Possibilities and limits in the treatment of congenital diaphragmatic hernia

J Med Life. 2014 Sep 15;7(3):433-9. Epub 2014 Sep 25.

Abstract

Aim: to establish a therapeutic strategy that will improve the prognosis and increase the survival rate in congenital diaphragmatic hernia.

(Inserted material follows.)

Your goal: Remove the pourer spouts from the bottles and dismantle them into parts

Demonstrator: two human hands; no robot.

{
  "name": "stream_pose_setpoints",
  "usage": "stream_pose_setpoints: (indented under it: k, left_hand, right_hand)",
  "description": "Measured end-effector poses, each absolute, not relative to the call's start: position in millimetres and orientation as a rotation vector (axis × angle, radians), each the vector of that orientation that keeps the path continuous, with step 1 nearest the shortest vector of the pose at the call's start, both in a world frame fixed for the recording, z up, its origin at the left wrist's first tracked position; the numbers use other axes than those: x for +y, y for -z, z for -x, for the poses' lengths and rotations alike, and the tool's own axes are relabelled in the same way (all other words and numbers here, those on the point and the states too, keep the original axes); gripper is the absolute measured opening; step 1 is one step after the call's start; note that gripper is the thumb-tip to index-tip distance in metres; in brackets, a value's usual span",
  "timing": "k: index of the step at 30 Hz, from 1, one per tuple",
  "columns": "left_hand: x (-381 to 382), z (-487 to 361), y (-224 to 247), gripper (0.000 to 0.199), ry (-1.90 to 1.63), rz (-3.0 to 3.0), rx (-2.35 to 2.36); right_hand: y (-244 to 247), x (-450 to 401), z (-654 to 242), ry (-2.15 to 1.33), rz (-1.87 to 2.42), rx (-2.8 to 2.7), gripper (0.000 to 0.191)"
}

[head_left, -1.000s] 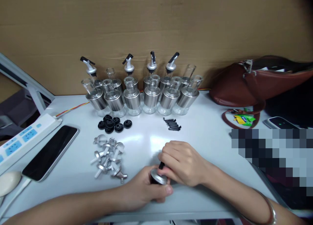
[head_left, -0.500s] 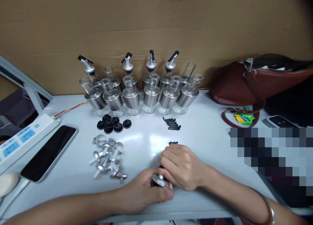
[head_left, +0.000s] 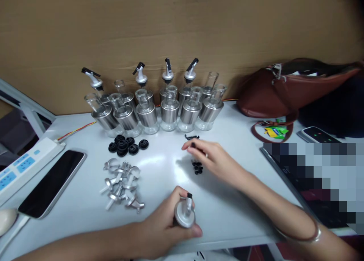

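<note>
My left hand (head_left: 170, 219) is closed around a silver pourer spout (head_left: 184, 214) with a black tip, held over the table's front. My right hand (head_left: 212, 157) reaches over the small black levers (head_left: 192, 137), thumb and forefinger slightly apart. A dark bit shows between those fingers; whether they touch it is unclear. Part of the lever pile is hidden beneath the hand. Just below it lie several tiny black caps (head_left: 197, 167). Left of my hands are a heap of silver spouts (head_left: 122, 183) and a cluster of black rubber stoppers (head_left: 122, 144).
Glass bottles with steel sleeves (head_left: 146, 115) stand in rows at the back, several with pourers. A phone (head_left: 52, 183) and a power strip (head_left: 25, 166) lie left. At the right are a brown bag (head_left: 264, 94), a snack packet (head_left: 275, 132) and a dark, partly blurred device (head_left: 287, 174).
My right hand has left the pourer spout and moved up to the black levers. The left hand keeps the spout, now turned so its black tip shows. The view has shifted slightly right.
</note>
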State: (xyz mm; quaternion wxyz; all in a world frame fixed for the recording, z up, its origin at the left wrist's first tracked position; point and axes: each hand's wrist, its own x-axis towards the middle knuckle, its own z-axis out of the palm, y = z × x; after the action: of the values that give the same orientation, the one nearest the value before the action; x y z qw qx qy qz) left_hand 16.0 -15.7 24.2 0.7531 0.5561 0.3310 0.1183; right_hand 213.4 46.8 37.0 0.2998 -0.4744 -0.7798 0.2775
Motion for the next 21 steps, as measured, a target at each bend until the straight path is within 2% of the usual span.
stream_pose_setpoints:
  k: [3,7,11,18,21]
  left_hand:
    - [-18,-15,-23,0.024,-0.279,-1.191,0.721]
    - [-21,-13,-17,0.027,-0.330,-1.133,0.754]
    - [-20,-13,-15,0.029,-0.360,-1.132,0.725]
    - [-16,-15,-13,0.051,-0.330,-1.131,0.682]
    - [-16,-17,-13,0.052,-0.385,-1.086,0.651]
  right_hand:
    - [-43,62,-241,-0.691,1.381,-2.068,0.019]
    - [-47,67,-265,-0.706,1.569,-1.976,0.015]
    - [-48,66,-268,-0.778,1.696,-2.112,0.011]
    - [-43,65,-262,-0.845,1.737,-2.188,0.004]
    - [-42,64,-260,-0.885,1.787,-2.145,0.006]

Material and method: 14 congenital diaphragmatic hernias (incidence 1/1597 live births, 12 boys and 2 girls with a sex ratio of 6/1, 10 term infants and 4 preterm first degree, 11 natural births and 3 by caesarean section) admitted to the Clinic of Pediatric Surgery Craiova, in a 5-year period (2007-2012), were analyzed from the therapeutic point of view. The "tension free" primary suture was the main surgical procedure to repair the diaphragmatic defect in all cases, preceded by a period of preoperative resuscitation and stabilization (2.8 days on average).

Results: We registered a survival rate of 64.29% and a postoperative mortality rate of 35.71%.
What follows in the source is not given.